Coarse-to-Fine Implicit Representation Learning for 3D Hand-Object Reconstruction from a Single RGB-D Image

Xingyu Liu · Pengfei Ren · Jingyu Wang · Qi Qi · Haifeng Sun · Zirui Zhuang · Jianxin Liao

Strong blind review: This paper was not made available on public preprint services during the review process Strong Double Blind
[ ]
Wed 2 Oct 1:30 a.m. PDT — 3:30 a.m. PDT

Abstract:

Recent research has explored implicit representations, such as signed distance function (SDF), for interacting hand-object reconstruction. SDF enables modeling hand-held objects with arbitrary topology and overcomes the resolution limitations of parametric models, allowing for finer-grained reconstruction. However, modeling elaborate SDF directly based on visual features faces challenges due to depth ambiguity and appearance similarity, especially in cluttered real-world scenes. In this paper, we propose a coarse-to-fine SDF framework for 3D hand-object reconstruction, which leverages the perceptual advantages of RGB-D modality in both visual and geometric aspects, to progressively model the implicit field.
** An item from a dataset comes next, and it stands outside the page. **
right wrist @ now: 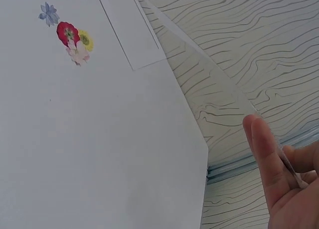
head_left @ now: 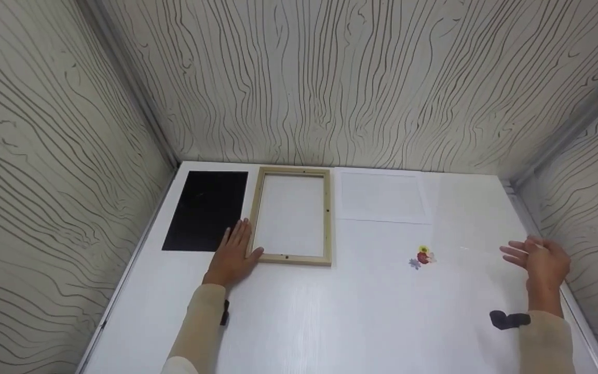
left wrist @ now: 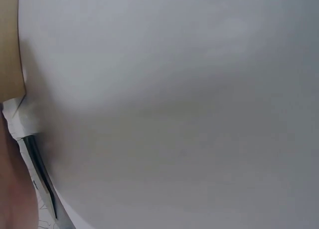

Initially, we model coarse-level SDF using global image features to achieve a holistic perception of 3D scenes. Subsequently, we propose a 3D Point-Aligned Implicit Function (3D PIFu) for fine-level SDF learning, which leverages the local geometric clues of the point cloud to capture intricate details. To facilitate the transition from coarse to fine, we extract hand-object semantics from the implicit field as prior knowledge. Additionally, we propose a surface-aware efficient reconstruction strategy that sparsely samples query points based on the hand-object semantic prior. Experiments on two challenging hand-object datasets show that our method outperforms existing methods by a large margin.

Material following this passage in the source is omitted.